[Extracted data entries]

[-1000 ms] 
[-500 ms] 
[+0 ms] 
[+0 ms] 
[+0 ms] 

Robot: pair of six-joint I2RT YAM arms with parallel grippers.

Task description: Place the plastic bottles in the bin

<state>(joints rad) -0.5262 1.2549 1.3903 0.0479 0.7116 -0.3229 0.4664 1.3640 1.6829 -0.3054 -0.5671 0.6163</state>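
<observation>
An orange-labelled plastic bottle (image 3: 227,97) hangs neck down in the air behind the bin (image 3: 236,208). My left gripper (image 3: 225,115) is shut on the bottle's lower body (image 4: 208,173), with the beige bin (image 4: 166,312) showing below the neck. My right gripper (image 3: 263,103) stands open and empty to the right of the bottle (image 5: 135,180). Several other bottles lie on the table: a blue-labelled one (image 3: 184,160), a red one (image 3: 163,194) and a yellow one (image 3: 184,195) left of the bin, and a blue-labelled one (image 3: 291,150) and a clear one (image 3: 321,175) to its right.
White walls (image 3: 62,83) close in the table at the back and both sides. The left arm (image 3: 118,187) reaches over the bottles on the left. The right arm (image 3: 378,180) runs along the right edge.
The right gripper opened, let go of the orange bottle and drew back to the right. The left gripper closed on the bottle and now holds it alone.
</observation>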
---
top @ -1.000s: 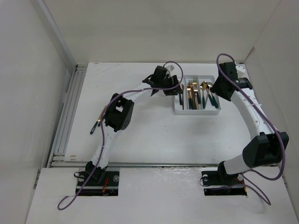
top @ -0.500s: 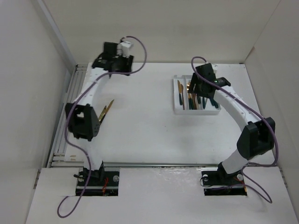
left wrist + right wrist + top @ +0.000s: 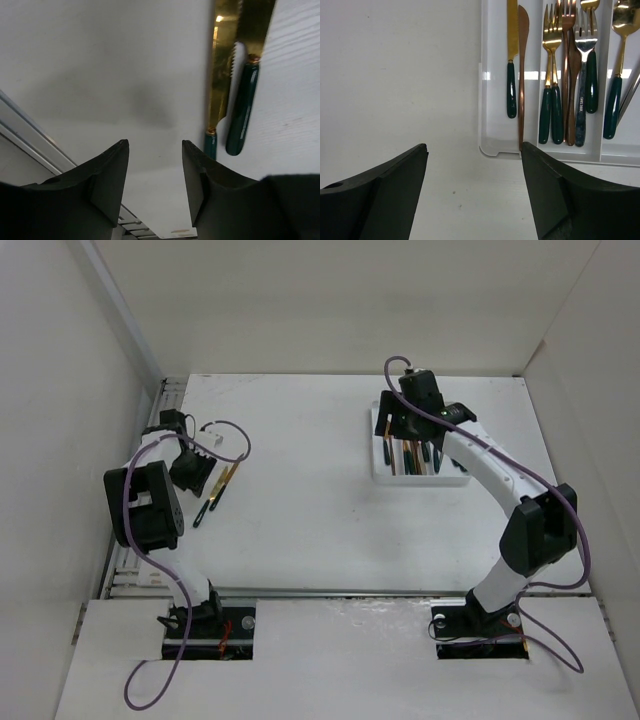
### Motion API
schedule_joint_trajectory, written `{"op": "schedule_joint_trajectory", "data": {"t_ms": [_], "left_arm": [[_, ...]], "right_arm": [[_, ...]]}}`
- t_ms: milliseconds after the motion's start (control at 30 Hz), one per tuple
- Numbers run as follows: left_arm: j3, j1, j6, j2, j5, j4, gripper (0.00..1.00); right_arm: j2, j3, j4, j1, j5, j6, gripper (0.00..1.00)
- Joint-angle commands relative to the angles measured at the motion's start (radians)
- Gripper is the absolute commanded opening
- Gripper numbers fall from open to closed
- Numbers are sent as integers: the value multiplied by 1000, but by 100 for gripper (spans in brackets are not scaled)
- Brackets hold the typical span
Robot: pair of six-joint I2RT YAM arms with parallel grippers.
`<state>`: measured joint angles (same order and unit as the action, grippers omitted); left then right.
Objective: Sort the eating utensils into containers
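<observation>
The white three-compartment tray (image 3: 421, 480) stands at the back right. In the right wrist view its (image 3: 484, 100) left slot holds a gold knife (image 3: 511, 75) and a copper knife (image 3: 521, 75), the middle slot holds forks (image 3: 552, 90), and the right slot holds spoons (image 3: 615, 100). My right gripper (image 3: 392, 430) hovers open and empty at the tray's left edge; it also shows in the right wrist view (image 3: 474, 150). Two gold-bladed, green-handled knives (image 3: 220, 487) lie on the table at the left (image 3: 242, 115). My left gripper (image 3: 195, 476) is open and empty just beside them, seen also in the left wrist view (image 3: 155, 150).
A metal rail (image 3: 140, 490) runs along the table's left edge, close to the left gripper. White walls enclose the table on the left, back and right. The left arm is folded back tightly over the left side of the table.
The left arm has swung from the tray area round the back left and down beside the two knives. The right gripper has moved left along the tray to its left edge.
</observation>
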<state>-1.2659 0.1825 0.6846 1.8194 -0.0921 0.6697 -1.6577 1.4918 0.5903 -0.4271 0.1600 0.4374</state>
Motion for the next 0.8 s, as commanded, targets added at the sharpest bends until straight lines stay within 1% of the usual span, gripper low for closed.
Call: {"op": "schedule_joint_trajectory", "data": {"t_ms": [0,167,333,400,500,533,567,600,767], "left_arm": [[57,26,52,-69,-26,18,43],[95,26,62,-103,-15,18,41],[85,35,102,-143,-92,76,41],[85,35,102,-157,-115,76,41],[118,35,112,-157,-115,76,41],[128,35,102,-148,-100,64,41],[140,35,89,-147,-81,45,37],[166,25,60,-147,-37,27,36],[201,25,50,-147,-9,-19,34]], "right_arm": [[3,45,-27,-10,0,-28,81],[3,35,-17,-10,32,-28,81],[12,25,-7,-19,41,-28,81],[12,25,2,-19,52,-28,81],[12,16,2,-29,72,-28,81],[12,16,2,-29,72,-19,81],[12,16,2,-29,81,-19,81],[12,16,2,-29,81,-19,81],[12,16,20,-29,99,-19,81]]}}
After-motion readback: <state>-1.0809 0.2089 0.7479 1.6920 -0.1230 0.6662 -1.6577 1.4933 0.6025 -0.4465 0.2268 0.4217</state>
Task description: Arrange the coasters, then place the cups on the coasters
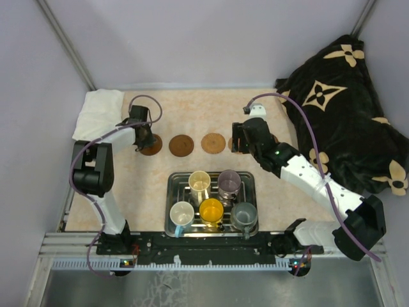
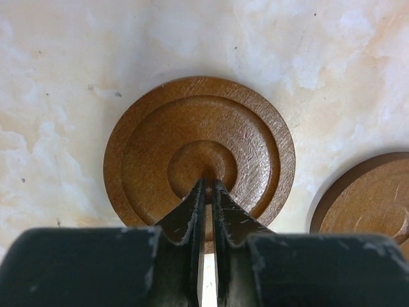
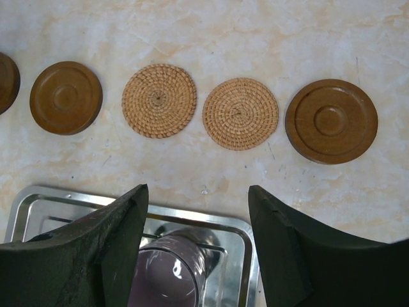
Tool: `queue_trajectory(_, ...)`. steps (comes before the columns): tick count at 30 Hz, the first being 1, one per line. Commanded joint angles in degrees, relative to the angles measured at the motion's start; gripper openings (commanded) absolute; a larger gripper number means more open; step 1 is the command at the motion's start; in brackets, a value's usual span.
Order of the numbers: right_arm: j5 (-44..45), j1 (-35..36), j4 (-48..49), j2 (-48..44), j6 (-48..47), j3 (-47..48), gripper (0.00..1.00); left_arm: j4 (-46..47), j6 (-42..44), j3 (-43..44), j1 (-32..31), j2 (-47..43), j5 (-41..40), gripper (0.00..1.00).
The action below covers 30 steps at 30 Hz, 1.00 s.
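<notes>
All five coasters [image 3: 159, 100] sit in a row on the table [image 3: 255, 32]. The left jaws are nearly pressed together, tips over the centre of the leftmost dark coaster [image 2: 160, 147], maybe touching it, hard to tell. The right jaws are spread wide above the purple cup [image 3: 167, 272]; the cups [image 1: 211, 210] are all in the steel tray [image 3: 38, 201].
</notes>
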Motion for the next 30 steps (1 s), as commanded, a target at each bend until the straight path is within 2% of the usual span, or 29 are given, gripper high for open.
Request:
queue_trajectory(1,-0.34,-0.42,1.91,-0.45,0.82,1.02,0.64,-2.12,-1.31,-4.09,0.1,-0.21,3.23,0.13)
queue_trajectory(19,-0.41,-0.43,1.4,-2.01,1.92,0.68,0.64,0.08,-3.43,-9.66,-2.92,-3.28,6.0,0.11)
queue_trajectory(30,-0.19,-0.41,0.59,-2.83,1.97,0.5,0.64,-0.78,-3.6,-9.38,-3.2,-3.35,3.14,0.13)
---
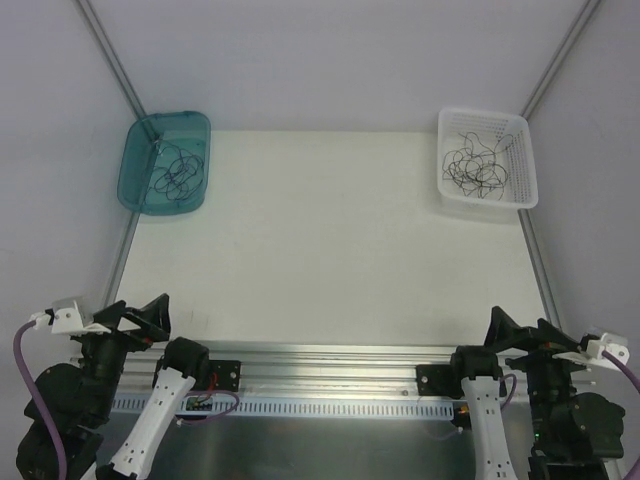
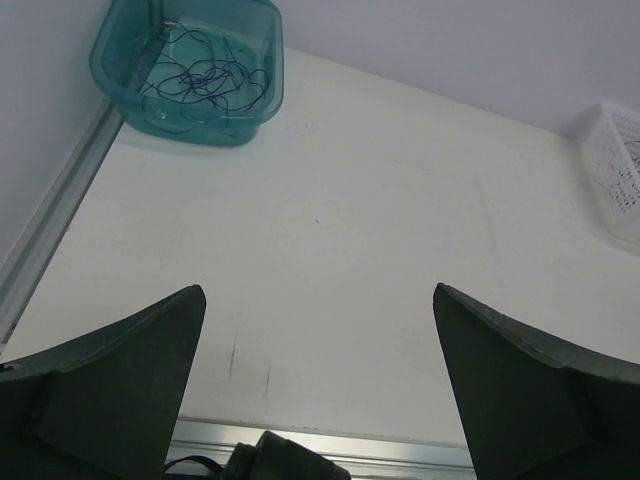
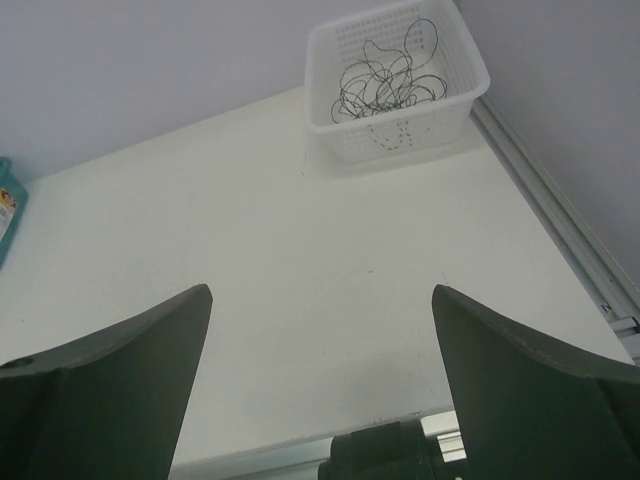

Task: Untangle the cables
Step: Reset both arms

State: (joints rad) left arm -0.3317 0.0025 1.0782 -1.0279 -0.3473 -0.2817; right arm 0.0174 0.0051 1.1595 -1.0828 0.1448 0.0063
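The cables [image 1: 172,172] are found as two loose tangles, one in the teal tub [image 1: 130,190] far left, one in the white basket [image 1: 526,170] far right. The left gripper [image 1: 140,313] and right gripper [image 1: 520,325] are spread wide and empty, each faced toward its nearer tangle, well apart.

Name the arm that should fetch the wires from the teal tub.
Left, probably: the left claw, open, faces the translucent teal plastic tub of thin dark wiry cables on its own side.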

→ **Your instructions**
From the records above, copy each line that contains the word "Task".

→ **Answer section**
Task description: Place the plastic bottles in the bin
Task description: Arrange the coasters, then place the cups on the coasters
Task: Untangle the cables

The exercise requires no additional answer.